Affresco raffigurante alcune portate tipiche della cucina romana

Prima dell'incontro con la Tecnologia...

Non c'era robusto guidatore di aratro ricurvo, nessuno sapeva smuovere col ferro il suolo dei campi, né ai grandi alberi troncare coi falcetti i vecchi rami.

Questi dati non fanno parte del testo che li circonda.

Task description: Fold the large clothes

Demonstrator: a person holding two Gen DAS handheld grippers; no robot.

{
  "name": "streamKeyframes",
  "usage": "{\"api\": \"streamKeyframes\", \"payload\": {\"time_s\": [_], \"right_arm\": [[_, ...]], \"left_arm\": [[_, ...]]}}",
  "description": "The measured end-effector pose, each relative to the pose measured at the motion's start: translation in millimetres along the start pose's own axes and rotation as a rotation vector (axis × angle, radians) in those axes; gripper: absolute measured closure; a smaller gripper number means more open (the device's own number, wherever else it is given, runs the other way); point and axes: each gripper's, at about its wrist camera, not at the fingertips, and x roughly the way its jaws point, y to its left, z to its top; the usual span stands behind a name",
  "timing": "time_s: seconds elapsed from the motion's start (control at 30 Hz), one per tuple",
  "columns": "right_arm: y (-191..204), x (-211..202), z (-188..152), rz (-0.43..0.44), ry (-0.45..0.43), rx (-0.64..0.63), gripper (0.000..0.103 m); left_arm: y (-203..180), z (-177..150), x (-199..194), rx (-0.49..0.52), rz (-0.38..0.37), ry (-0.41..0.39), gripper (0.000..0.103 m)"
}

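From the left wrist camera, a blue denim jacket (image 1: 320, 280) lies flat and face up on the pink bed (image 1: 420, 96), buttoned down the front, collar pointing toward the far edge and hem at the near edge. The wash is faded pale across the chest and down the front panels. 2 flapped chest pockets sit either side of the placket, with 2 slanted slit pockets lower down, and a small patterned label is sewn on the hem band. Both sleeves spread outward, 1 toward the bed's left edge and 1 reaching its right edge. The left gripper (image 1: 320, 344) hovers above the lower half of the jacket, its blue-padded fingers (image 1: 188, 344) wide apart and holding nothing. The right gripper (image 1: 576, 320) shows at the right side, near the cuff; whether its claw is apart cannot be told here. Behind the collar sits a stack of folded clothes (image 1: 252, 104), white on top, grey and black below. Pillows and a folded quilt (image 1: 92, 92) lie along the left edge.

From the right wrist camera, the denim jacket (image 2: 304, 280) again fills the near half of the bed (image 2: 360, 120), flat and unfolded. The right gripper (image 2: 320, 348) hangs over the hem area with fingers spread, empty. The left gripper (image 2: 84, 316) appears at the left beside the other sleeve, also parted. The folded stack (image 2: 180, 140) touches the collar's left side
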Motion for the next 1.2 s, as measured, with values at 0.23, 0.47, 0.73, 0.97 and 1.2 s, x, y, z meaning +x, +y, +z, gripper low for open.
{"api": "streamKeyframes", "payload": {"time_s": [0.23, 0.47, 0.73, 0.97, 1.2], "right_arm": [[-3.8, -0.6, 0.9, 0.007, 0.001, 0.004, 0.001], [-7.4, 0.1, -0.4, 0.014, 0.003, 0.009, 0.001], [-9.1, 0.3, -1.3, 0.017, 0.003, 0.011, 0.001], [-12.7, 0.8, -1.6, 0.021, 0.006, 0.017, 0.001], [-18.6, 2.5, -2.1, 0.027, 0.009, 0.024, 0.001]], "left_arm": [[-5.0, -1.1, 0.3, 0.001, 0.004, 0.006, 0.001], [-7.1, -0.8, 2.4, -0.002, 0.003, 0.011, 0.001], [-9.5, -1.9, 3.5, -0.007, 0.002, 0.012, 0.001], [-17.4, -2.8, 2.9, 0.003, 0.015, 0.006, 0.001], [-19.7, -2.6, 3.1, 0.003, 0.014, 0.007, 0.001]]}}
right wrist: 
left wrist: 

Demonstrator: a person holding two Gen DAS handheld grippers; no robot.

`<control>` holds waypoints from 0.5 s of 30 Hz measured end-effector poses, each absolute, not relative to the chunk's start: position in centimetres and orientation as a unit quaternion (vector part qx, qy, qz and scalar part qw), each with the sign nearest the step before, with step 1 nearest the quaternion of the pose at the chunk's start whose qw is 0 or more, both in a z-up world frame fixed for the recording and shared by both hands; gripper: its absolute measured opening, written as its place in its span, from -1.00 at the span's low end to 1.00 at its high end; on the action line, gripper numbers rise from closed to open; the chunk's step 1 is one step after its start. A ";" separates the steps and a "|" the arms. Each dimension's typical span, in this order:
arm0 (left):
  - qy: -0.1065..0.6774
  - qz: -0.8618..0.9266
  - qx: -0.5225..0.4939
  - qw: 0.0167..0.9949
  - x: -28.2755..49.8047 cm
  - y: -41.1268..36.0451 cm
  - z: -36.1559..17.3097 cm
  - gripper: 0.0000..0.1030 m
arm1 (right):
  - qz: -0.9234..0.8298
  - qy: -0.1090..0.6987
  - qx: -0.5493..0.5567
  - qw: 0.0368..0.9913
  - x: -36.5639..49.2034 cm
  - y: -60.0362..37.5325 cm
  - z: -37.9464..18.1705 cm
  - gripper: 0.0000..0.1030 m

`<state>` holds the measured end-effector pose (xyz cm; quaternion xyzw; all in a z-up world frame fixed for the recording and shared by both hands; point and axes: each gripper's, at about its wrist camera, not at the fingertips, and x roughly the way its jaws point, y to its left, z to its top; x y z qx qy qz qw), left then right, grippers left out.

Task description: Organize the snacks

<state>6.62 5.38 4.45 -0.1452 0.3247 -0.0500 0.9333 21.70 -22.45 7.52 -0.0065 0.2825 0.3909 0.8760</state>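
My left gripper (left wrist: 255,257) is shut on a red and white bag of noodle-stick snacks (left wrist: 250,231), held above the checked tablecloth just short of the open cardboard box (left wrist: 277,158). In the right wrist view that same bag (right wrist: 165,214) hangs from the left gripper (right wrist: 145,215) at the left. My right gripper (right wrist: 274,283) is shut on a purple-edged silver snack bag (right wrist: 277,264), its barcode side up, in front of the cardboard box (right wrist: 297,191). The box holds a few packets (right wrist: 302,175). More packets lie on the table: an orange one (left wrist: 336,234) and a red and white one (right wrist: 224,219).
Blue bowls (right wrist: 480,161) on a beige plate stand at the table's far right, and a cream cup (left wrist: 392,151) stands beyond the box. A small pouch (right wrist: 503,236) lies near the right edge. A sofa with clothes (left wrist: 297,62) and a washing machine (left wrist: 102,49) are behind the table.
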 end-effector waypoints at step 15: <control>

Nec robustus erat curvi moderator aratri
quisquam, nec scibat ferro molirier arva
nec nova defodere in terram virgulta neque altis
arboribus veteres decidere falcibu' ramos.

V, vv. 933-936 (p. 387)
 
Descrivendo l'umanità primitiva, Lucrezio sembra conferire alla civiltà a lui contemporanea un eccelso merito ed un grande avanzamento tecnologico, dal momento che guarda alle società preistoriche come fossero qualcosa di animalesco. Oltre ad alcuni termini già citati, vi è una diretta testimonianza dell'utilizzo della falx (roncola). Essa fu presente sin dall'età del bronzo, inoltre recentemente sono state ritrovate numerose incisioni rupestri sulle Alpi Apuane che svelano come in verità l'impiego di questo utensile sia probabilmente molto arcaico di quanto pensasse Lucrezio stesso.
 
 Nel culto del dio Mitra la falce simboleggia Saturno, il dio planetario associato all'ultimo livello per l'iniziato (pavimento mosaicato di Ostia).

lunedì 2 giugno 2014

L'arte della tessitura

La veste intrecciata fu prima del panno tessuto. Il tessuto seguì al ferro, perché col ferro si appronta il telaio, né altrimenti si possono foggiare arnesi così levigati, spole, fusi, navette e rulli sonanti. E a filare la lana natura costrinse gli uomini prima che il sesso femmineo:

Nexilis ante fuit vestis quam textile tegmen.
Textile post ferrumst, quia ferro tela paratur,
nec ratione alia possunt tam levia gigni
insilia ac fusi radii scapique sonantes.
Et facere ante viros lanam natura coegit
quam muliebre genus:

V, vv. 1350-1355 (p. 409)
 
Sono qui nominati, in pochi versi, una grande quantità di elementi dai quali si evince la profonda cultura tessile della società romana. Innanzitutto è bene distinguere il concetto di intrecciatura da quello di tessitura; la prima consiste nel torcere insieme elementi lunghi, sottili e flessibili, tecnica diffusa non solo nel genere umano, come dimostrano per esempio i nidi costruiti dalle Ploceidae, una famiglia di piccoli uccelli passeriformi. La tessitura è d'altra parte una particolare modalità nella quale su una base di fili paralleli (fili di ordito) viene intrecciato perpendicolarmente il filo di trama. Si conservano testimonianze di quest'arte fin dai tempi neolitici. Le prime intelaiatura consistevano in un rettangolo costruito con rami di legno disposto verticalmente; i Romani utilizzavano spesso telai verticali nei quali i fili di ordito erano tenuti in tensione da dei pesi attaccati in posizione terminale. L'impiego del ferro inoltre permise il perfezionamento di alcuni elementi indispensabili per questa lavorazione: le navette per esempio erano inizialmente costituite essenzialmente da un legnetto. Altro importante lavoro domestico era la filatura della lana che consisteva in due processi: la torsione e la stiratura del filo. Rocche e fusi erano realizzati con una vastissima gamma di materiali (ambra, legno, osso, avorio, giaietto) molti dei quali facilmente deperibili  
 
Nella letteratura classica il telaio viene spesso associato alla figura omerica di Penelope (Palazzo Petrucci, Siena).